• [Your goal]: Below are entries; count the lines containing the string "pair". The answer is that number alone.

□ □ □ □

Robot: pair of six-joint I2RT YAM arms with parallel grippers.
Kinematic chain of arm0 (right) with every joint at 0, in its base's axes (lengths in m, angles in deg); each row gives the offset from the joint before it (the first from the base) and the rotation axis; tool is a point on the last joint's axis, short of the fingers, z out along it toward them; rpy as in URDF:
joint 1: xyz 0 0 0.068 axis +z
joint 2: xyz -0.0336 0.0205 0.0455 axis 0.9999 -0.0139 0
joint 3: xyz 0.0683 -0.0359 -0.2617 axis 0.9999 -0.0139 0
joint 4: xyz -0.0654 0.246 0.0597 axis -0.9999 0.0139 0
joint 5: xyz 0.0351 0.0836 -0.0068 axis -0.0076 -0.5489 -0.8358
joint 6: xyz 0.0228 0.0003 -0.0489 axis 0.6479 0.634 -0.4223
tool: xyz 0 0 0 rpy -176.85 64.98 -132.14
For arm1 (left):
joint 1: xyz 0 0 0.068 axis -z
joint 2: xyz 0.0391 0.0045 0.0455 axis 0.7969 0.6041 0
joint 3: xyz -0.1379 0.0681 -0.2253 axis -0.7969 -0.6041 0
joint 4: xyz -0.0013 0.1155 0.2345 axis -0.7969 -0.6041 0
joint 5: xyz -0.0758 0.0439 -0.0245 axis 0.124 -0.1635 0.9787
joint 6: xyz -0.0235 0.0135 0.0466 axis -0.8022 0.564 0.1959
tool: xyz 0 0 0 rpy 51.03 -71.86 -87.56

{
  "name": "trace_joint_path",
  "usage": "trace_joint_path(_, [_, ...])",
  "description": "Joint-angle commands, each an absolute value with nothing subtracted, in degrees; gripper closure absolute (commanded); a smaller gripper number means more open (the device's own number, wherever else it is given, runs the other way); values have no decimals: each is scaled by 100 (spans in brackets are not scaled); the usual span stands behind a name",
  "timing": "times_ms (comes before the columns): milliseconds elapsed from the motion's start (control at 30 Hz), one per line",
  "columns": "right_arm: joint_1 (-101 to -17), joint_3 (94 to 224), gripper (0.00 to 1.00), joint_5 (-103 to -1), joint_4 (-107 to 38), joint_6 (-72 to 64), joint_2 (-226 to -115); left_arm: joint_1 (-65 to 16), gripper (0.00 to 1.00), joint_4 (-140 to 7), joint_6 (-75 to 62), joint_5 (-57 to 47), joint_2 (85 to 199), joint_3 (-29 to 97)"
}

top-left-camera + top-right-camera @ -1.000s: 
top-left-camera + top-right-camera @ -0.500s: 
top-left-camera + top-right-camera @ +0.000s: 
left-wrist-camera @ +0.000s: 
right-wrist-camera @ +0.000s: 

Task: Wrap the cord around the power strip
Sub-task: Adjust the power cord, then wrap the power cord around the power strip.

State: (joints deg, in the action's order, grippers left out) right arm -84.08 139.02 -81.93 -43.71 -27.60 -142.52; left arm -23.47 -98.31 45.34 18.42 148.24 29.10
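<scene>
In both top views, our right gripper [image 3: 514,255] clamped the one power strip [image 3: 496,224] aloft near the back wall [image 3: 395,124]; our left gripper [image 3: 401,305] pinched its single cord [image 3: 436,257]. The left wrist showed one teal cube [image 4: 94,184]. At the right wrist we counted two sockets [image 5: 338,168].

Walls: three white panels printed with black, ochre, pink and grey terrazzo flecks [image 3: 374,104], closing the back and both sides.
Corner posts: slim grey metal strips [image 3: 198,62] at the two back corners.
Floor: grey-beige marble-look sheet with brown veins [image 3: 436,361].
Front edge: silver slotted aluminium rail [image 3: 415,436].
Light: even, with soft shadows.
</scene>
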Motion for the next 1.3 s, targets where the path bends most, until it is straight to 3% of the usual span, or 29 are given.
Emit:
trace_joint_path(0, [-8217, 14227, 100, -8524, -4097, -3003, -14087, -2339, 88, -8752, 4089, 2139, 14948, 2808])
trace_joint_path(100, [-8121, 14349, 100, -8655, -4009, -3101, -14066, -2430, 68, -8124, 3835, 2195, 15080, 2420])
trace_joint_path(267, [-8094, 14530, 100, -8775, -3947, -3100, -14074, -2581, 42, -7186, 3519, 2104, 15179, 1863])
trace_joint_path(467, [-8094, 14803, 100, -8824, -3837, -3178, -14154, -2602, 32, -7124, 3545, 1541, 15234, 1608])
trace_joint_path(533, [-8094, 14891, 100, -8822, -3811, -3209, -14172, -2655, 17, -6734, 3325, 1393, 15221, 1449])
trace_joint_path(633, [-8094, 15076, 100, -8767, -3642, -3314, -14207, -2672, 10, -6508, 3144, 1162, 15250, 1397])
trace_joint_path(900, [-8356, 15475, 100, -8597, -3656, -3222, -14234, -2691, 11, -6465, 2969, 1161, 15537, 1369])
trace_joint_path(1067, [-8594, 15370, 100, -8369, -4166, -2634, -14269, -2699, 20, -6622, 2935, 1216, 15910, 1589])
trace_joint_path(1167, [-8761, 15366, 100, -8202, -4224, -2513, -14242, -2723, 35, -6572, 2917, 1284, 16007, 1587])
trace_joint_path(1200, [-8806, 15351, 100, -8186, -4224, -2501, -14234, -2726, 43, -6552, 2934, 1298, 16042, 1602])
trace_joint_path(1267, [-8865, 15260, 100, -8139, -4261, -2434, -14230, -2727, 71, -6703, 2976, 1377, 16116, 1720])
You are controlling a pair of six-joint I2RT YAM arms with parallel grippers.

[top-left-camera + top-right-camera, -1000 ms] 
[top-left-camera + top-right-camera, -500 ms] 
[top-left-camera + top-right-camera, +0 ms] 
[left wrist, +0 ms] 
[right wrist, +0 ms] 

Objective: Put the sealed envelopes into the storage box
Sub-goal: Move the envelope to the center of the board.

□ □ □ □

• [Response to this exercise]: 2